#### Exercise prompt:
Below are entries; copy exactly, and only, the lines from the one containing "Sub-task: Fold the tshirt" through their final line, leaving out pictures.

#### Listed entries:
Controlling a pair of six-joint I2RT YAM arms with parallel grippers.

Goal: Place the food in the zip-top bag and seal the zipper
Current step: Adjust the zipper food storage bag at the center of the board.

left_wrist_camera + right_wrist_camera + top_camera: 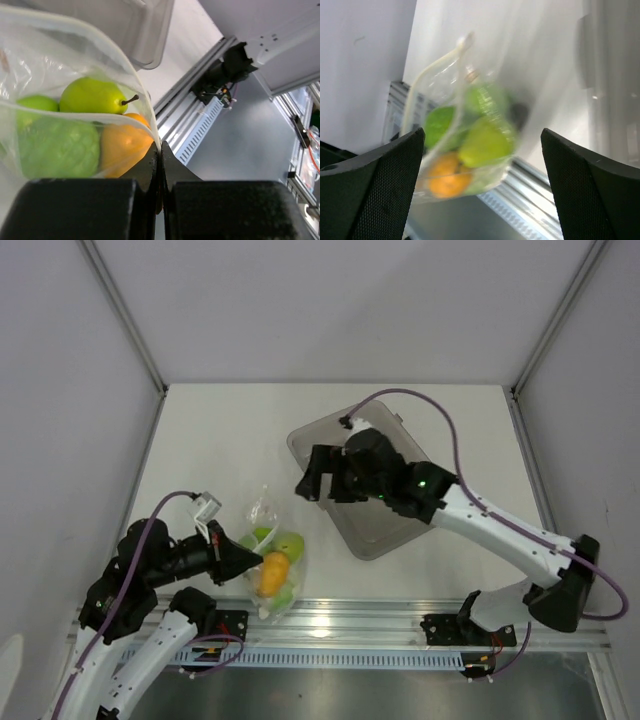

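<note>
Top view: left tool [252, 560] clenched on the edge of the small clear crinkly zip-top bag [266, 512] near the white desk's [215, 440] front edge; right tool [325, 482] spread wide over the grey translucent bin [385, 535]. Left wrist: green pear [92, 95] and orange citrus [122, 147] sat inside the bag. Right wrist: blurred bag seen between released fingers, touching neither.

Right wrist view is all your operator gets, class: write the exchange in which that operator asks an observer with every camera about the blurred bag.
Operator: What holds the bag?
Observer: The left gripper, shut on the edge of the zip-top bag.
Operator: Which fruit can you make out?
Observer: A green fruit with a brown stem, sharp in the left wrist view.
Operator: Where is my gripper?
Observer: The right gripper, open, hangs over the left side of the grey bin.
</note>
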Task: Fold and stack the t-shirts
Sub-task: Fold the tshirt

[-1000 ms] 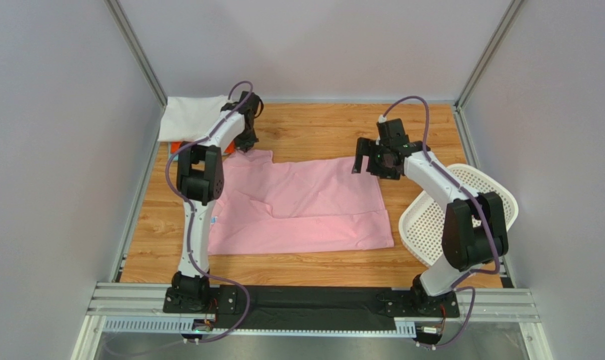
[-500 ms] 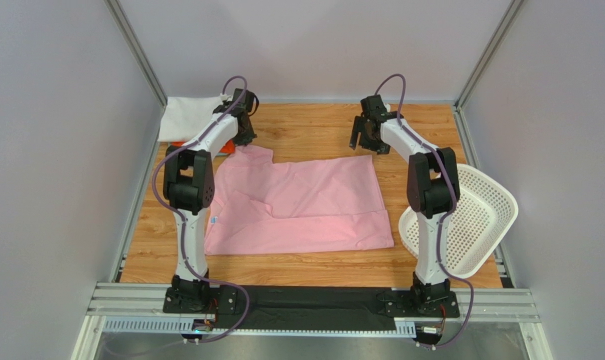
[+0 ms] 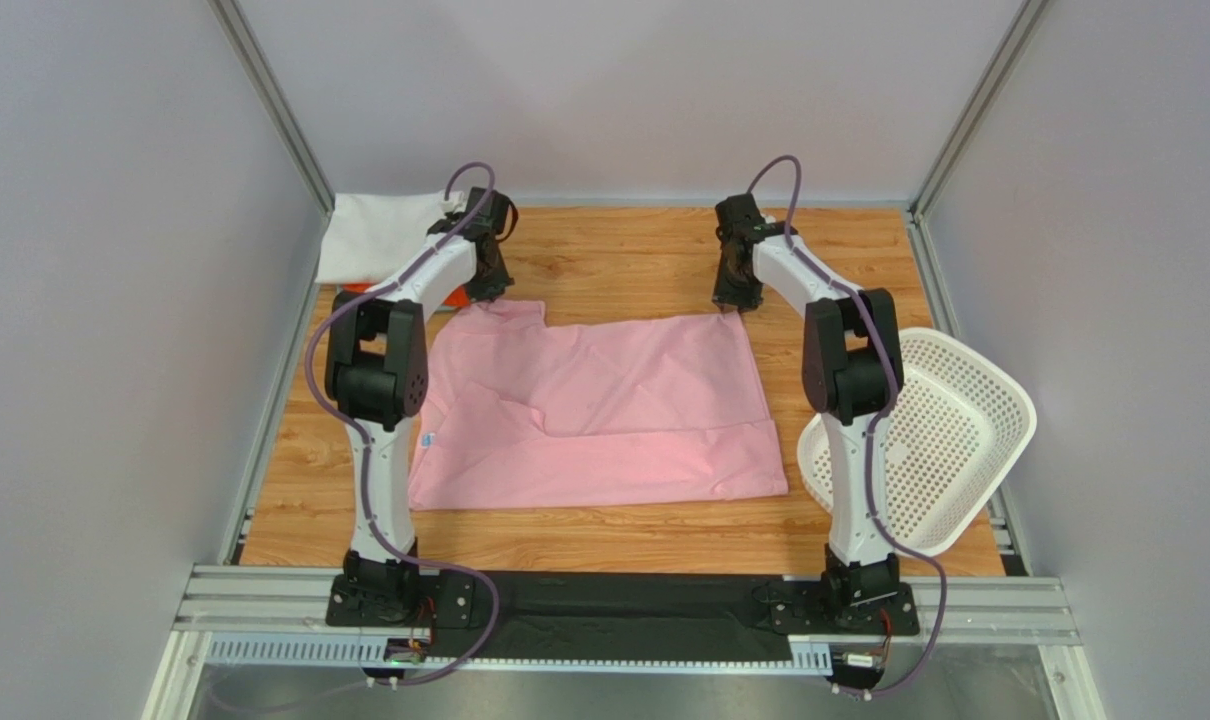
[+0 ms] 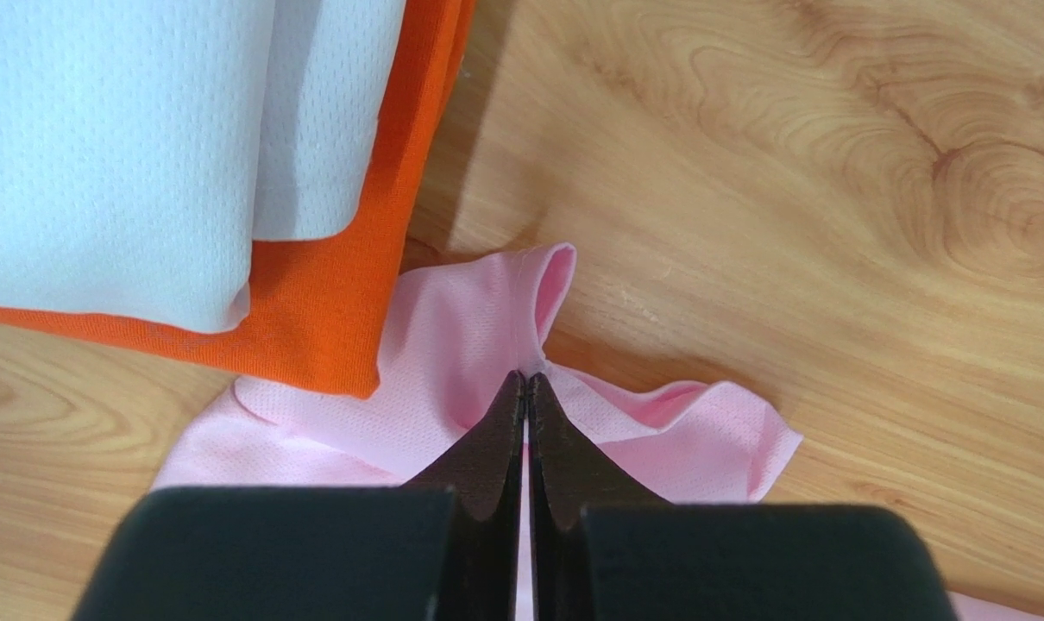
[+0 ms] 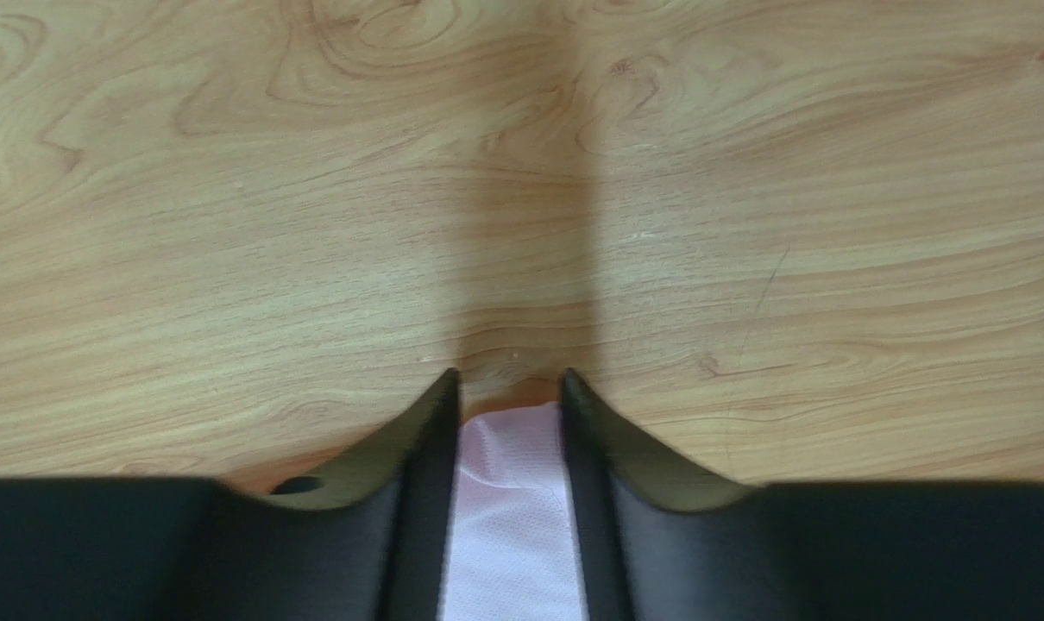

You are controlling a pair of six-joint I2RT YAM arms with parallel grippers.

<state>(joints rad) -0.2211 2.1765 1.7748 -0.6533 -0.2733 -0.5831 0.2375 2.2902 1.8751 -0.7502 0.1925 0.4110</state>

#### Response to the task:
Sub-task: Fold the tshirt

[-1000 ms] 
[-500 ms] 
[+0 ms] 
[+0 ms] 
[+0 ms] 

You are controlling a pair of six-joint I2RT YAM arms with parallel grippers.

<state>(joints rad) -0.2211 2.1765 1.7748 -0.6533 -0.2733 -0.5831 0.2375 2.2902 1.8751 -0.7502 0.1925 0.4110</state>

The full output has been given.